The Resurrection Man's Legacy
- Cover of first edition
- Author: Dale Bailey
- Cover artist: John Picacio
- Language: English
- Genre: Horror, dark fantasy
- Publisher: Golden Gryphon Press
- Publication date: 2003
- Publication place: United States
- Media type: print (hardcover)
- Pages: xii, 290
- ISBN: 9781930846227
- OCLC: 52127540

= The Resurrection Man's Legacy =

2003 collection of short stories by Dale Bailey

The Resurrection Man's Legacy is a collection of horror and dark fantasy short stories by American writer Dale Bailey. It was first published by Golden Gryphon Press in hardcover in November 2003. An ebook edition was released by Open Road Integrated Media in July 2014 under the alternate title The Resurrection Man's Legacy and Other Stories.

==Summary==
The book collects eleven short works of fiction by the author, together with an introduction by Barry N. Malzberg and story notes.

==Contents==
- "Dale Bailey: In His Dominion" (Barry N. Malzberg)
- "The Resurrection Man's Legacy" (from The Magazine of Fantasy & Science Fiction, July 1995)
- "Death and Suffrage" (from The Magazine of Fantasy & Science Fiction, Feb. 2002)
- "The Anencephalic Fields" (from The Magazine of Fantasy & Science Fiction, Jan. 2000)
- "Home Burial" (from The Magazine of Fantasy & Science Fiction, Dec. 1994)
- "Quinn's Way" (from The Magazine of Fantasy & Science Fiction, Feb. 1997)
- "Touched" (from The Magazine of Fantasy & Science Fiction, Oct./Nov. 1993)
- "The Census Taker" (from The Magazine of Fantasy & Science Fiction, Oct./Nov. 2003)
- "Exodus" (from The Magazine of Fantasy & Science Fiction, July 1997)
- "Cockroach" (from The Magazine of Fantasy & Science Fiction, Dec. 1998)
- "Sheep's Clothing" (from The Magazine of Fantasy & Science Fiction, Oct./Nov. 1995)
- "In Green's Dominion" (from Sci Fiction, June 5, 2002)
- "Story Notes"

==Awards==
The collection placed nineteenth in the 2004 Locus Poll Award for Best Collection.

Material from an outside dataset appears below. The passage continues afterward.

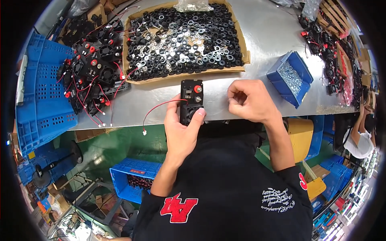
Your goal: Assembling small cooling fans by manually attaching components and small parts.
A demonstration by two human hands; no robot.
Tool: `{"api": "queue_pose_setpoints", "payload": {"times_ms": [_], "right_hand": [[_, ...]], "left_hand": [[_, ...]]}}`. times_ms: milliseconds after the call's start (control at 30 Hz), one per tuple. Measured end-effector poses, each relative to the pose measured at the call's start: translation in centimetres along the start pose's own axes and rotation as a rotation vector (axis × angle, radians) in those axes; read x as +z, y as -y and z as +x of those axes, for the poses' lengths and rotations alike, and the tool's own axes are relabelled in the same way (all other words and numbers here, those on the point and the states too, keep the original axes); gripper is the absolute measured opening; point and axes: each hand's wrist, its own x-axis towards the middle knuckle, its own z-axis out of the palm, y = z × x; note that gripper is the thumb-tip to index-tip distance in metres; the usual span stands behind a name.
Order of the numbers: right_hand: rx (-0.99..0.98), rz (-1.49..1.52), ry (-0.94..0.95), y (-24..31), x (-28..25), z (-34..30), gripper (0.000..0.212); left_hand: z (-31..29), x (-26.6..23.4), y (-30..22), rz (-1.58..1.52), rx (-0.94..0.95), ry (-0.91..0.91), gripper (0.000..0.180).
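My left hand (181,136) grips a black plastic plate with a small fan (187,93) by its lower end, thumb over the fan's corner. A red-collared metal post and a second bare metal post stand on its face. A thin red and black lead (161,106) hangs off to the left, ending in a white connector (144,132). Just to the right, above the table's front edge, my right hand (252,100) is curled with fingertips pressed together. Whatever it may hold is hidden. Beyond the plate lies a shallow cardboard tray (161,78) of loose black and silver rings and nuts (183,44).
A blue bin (281,89) of small silver screws (290,75) stands at the right. Similar fan plates are heaped at the left (96,72) beside a blue crate (40,116), and more (325,52) lie far right. A co-worker's arm (359,124) shows at the right rim.
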Motion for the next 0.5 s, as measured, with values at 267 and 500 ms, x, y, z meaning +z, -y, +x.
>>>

"The Resurrection Man's Legacy" was nominated for the 1996 Nebula Award for Best Novelette.

"Death and Suffrage" won the 2002 International Horror Guild Award for Best Intermediate Form.

"Quinn's Way" placed twenty-second in the 1998 Locus Poll Award for Best Novelette.

"The Census Taker" was nominated for the 2003 International Horror Guild Award for Best Intermediate Form and placed eighteenth in the 2004 Locus Poll Award for Best Novelette.